START Dataset content

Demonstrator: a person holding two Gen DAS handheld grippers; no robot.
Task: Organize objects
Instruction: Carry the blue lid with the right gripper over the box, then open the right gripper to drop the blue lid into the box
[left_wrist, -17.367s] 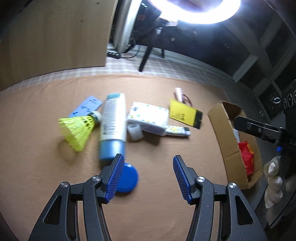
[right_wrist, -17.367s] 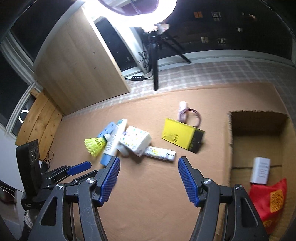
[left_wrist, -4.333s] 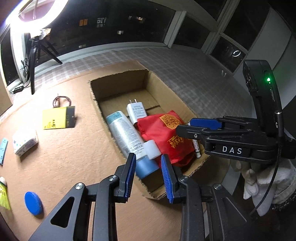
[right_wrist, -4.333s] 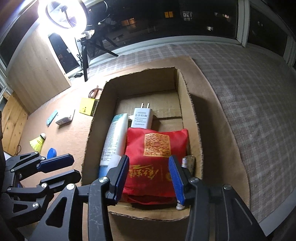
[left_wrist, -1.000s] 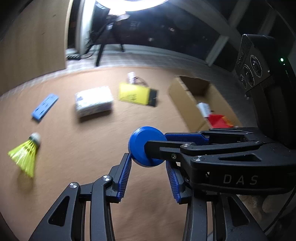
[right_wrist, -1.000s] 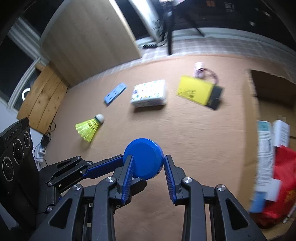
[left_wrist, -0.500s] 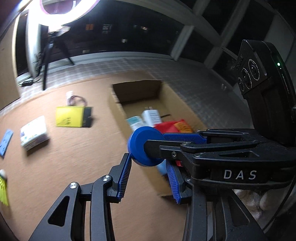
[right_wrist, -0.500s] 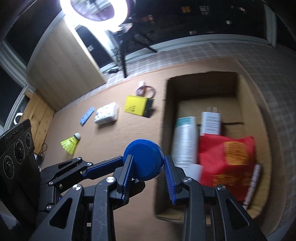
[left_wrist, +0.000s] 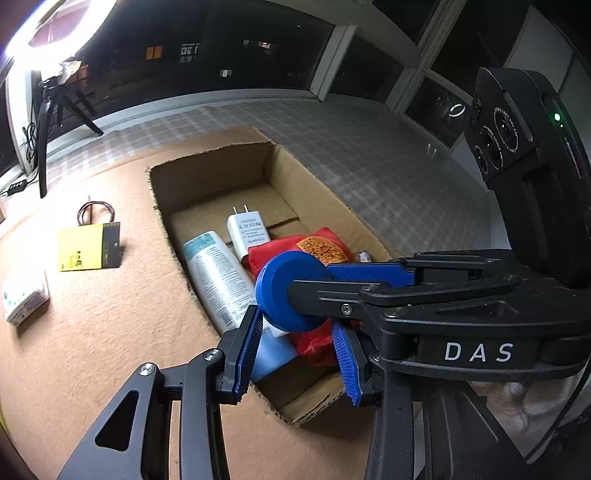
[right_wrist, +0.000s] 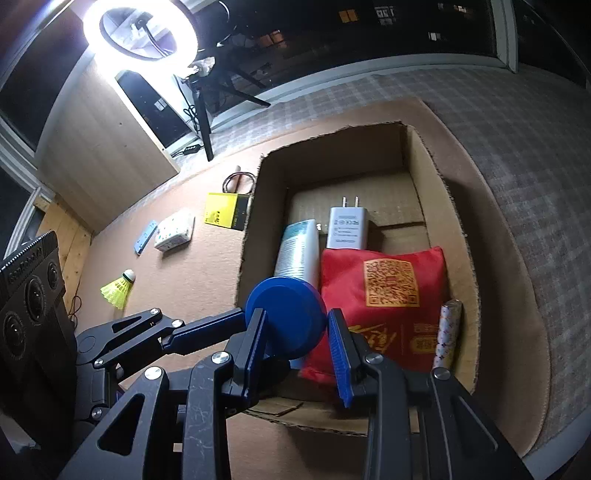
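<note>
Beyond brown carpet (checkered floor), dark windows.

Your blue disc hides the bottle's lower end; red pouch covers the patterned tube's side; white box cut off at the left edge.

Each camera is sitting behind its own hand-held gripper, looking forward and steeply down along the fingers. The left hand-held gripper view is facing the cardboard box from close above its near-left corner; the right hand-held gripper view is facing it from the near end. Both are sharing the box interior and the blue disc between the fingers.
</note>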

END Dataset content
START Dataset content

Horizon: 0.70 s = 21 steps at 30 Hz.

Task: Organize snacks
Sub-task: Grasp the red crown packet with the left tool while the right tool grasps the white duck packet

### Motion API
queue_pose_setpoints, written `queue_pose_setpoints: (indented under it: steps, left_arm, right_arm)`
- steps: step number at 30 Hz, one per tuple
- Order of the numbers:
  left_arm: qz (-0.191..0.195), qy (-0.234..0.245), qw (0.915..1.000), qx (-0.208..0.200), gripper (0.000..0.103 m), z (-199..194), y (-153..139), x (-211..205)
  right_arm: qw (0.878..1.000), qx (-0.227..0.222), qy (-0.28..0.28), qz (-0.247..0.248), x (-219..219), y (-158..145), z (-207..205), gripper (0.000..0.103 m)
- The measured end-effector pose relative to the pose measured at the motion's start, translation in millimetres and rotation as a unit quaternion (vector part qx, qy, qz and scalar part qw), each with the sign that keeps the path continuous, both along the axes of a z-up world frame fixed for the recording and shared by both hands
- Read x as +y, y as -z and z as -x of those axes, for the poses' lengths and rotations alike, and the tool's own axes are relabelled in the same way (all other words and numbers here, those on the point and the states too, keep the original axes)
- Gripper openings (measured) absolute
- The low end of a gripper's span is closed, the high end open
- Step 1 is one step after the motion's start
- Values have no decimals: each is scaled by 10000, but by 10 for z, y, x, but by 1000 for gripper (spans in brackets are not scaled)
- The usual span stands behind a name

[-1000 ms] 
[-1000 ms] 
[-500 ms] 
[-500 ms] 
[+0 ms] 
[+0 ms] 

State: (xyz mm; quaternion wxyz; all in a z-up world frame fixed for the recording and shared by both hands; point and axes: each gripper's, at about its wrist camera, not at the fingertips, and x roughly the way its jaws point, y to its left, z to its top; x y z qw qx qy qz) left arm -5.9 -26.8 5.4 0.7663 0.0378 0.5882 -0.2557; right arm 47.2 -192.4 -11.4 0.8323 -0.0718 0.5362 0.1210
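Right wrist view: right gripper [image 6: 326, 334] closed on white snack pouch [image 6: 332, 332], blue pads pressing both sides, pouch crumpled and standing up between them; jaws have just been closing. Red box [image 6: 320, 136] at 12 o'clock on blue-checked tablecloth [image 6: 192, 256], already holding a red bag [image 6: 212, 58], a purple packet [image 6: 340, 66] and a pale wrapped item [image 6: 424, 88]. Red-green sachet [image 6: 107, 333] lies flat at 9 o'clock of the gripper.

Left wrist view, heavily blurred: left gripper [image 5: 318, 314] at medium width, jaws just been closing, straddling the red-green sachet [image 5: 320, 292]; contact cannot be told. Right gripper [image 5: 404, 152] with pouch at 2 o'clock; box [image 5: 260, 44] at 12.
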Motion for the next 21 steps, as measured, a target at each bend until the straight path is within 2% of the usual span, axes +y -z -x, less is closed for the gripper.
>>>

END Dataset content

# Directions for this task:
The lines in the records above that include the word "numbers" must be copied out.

# Problem solution:
- Order of the numbers:
- Read x as +y, y as -z and z as -x of those axes, for the poses' lengths and rotations alike, and the tool's own axes are relabelled in the same way (all other words and numbers here, those on the point and the states too, keep the original axes)

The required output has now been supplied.